Week 1 - GSoC '21

Week-1 of the program is officially over, and the learning experience had been quite fruitful. Progress of this week-

  1. Changed the API of TransferFunction and TransferFunctionMatrix to make it more beginner-friendly as well as efficient at the same time.
    • TransferFunction objects can now be directly created by directly passing the rational expression instead of passing the num and den parameters separately. It’s backward compatible, so if users want, they can also use the old way.
    • Suppose there is only a single variable present in the expression. In that case, users will not be required to pass the var parameter.
    • Expansion of numerator and denominator expressions passed is done by default now. This is done to preserve the general polynomial convention mentioned in the definition of the transfer function.
    • Removed the num_inputs, num_outputs and shape properties for TransferFunction. It was introduced, in the first place, by Naman to make things compatible with the TransferFunctionMatrix in his implementation.
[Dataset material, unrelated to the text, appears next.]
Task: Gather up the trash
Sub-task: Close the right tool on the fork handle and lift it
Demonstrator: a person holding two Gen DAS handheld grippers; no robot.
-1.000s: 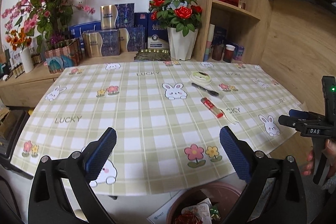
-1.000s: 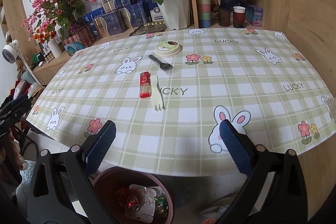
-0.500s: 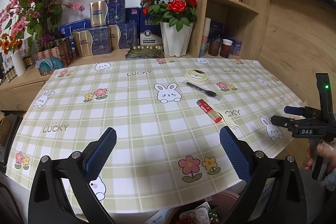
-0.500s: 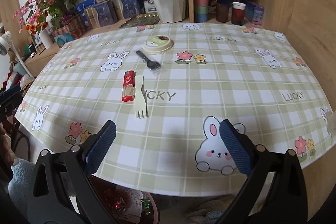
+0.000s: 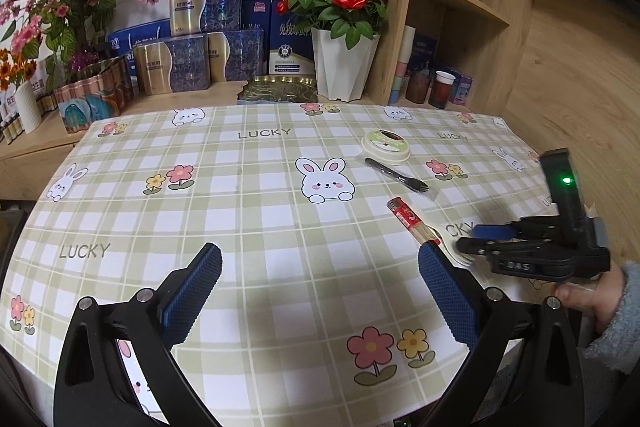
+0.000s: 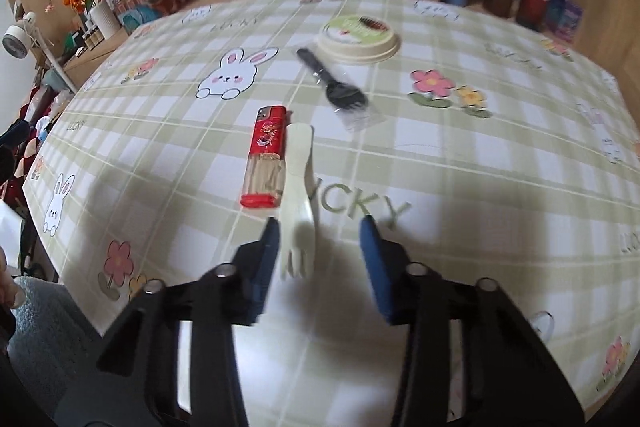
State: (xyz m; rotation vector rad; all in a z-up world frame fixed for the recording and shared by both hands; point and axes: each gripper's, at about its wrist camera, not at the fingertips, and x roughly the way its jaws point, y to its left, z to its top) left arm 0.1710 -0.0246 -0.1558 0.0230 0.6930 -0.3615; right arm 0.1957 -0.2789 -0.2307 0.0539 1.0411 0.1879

Since I have updated the internal structuring of the TransferFunctionMatrix, it is no longer required. Also, in my implementation, (1, 1) shaped TransferFunctionMatrix object and a TransferFunction object will be treated differently. I will soon be removing the _is_Matrix() property, which used extensively in Series and Parallel classes.
    • Users can now raise TransferFunction objects to any integer power (even symbolic expressions unless they are Integers).
    • Added a new method in TransferFunction class (_to_expr()) to ease the conversion of TransferFunction instances to Expr instances. This will ease the computation of Series(*args).doit() and Parallel(*args).doit() in later phases even if they are convoluted.
    • TransferFunctionMatrix now inherits ImmutableMatrix (sympy.matrices.immutable.ImmutableDenseMatrix) as its parent class. This has drastically improved the computation time for typical matrix operations. Attributes like shape and functionalities like determinant, submatrix extraction, accessing individual elements by indices, and lambda expression compatibility are all compatible with TransferFunctionMatrix without writing the redundant code again for each of them.
    • Creating new TransferFunctionMatrix objects is also eased, just like TransferFunction. The optional parameter shape is removed now. Users can create TransferFunctionMatrix by passing a list (or list of list) of Expr or TransferFunction or even a combination of two. I also didn’t override the args attribute. Therefore, ImmutableMatrix(*args).args and TransferFunctionMatrix(*args).args have a similar structure making it compatible for easy interconversion. Also, var is now a keyword argument and not a positional one.
    • Updated the magic method __mul__(self, other) of TransferFunctionMatrix as the previous implementation was wrong. A*B (A and B both being TransferFunctionMatrix objects) should return Series(B, A) and not Series(A, B).
    • Added a method in TransferFunctionMatrix class (_to_Immutable_Matrix()) to ease the conversion to ImmutableDenseMatrix. It will act as a bridge in efficient Matrix operations.
  2. Changed the documentation of TransferFunction and TransferFunctionMatrix. Added a bit more explanation and links to resources in the docs to make it beginner-friendly. After completing this PR, I also plan to add illustrations like in sympy.physics.continuum_mechanics. Here is a glimpse of the same-

  3. Modified the Series and Parallel class’ methods and attributes corresponding to changes in the structure of TransferFunction and TransferFunctionMatrix mentioned above. Although, it is not complete yet.

  4. I have modified the unit tests corresponding to the changes mentioned above.

Most of the difficult parts of Phase-1 over now (at least in my opinion). The fundamental structure is now more robust, and building functionalities on it would be easier now. For Week-2, I have the following tasks-

  • Completing the class-level docstrings and unit tests for all the classes.
  • Finishing the Series and Parallel class’ implementation. I will also be benchmark testing the Series().doit(), Parallel().doit() and TransferFunctionMatrix().doit(). I will be comparing the code execution time taken by these operations with their equivalent Matrix expression counterpart to ensure that performance is not affected.
  • Adding the comprehensive textbook example mentioned in the previous blogpost, in the docs of control.
  • Modifying the Feedback class.
  • And finally, after all the tests pass, removing the commented-out code (tidying up the codebase, basically).

I’m working strenuously to make sure that this PR gets merged successfully until the end of Week-2 so that I can start the work on the StateSpace class from Week-3.